■ WHAT TO DO ■
Print the data exactly as it is given, please.

■ SUPPLIED DATA ■
+===+

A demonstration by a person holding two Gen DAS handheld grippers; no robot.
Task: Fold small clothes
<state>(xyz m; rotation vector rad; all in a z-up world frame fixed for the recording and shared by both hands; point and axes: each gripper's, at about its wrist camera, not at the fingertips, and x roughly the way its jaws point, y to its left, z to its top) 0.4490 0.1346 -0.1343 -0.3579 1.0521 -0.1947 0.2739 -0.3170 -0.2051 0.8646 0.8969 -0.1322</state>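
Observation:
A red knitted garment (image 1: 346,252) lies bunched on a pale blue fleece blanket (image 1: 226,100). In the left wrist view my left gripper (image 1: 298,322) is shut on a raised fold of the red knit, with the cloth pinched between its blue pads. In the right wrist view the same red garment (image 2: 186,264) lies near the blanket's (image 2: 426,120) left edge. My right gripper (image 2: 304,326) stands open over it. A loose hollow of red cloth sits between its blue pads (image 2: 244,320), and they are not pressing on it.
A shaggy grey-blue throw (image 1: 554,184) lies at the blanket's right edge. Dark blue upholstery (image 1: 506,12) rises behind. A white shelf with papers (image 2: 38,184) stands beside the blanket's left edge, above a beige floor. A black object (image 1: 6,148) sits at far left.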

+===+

■ YOUR RESPONSE ■
A demonstration by a person holding two Gen DAS handheld grippers; no robot.
Task: Fold small clothes
<state>(xyz m; rotation vector rad; all in a z-up world frame fixed for the recording and shared by both hands; point and axes: each gripper's, at about its wrist camera, not at the fingertips, and x roughly the way its jaws point, y to its left, z to its top) 0.4490 0.1346 -0.1343 -0.3579 1.0521 -0.1947 0.2739 -0.3170 -0.2051 0.8646 0.8969 -0.1322</state>
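Observation:
A red knitted garment (image 1: 346,252) lies bunched on a pale blue fleece blanket (image 1: 226,100). In the left wrist view my left gripper (image 1: 298,322) is shut on a raised fold of the red knit, with the cloth pinched between its blue pads. In the right wrist view the same red garment (image 2: 186,264) lies near the blanket's (image 2: 426,120) left edge. My right gripper (image 2: 304,326) stands open over it. A loose hollow of red cloth sits between its blue pads (image 2: 244,320), and they are not pressing on it.
A shaggy grey-blue throw (image 1: 554,184) lies at the blanket's right edge. Dark blue upholstery (image 1: 506,12) rises behind. A white shelf with papers (image 2: 38,184) stands beside the blanket's left edge, above a beige floor. A black object (image 1: 6,148) sits at far left.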

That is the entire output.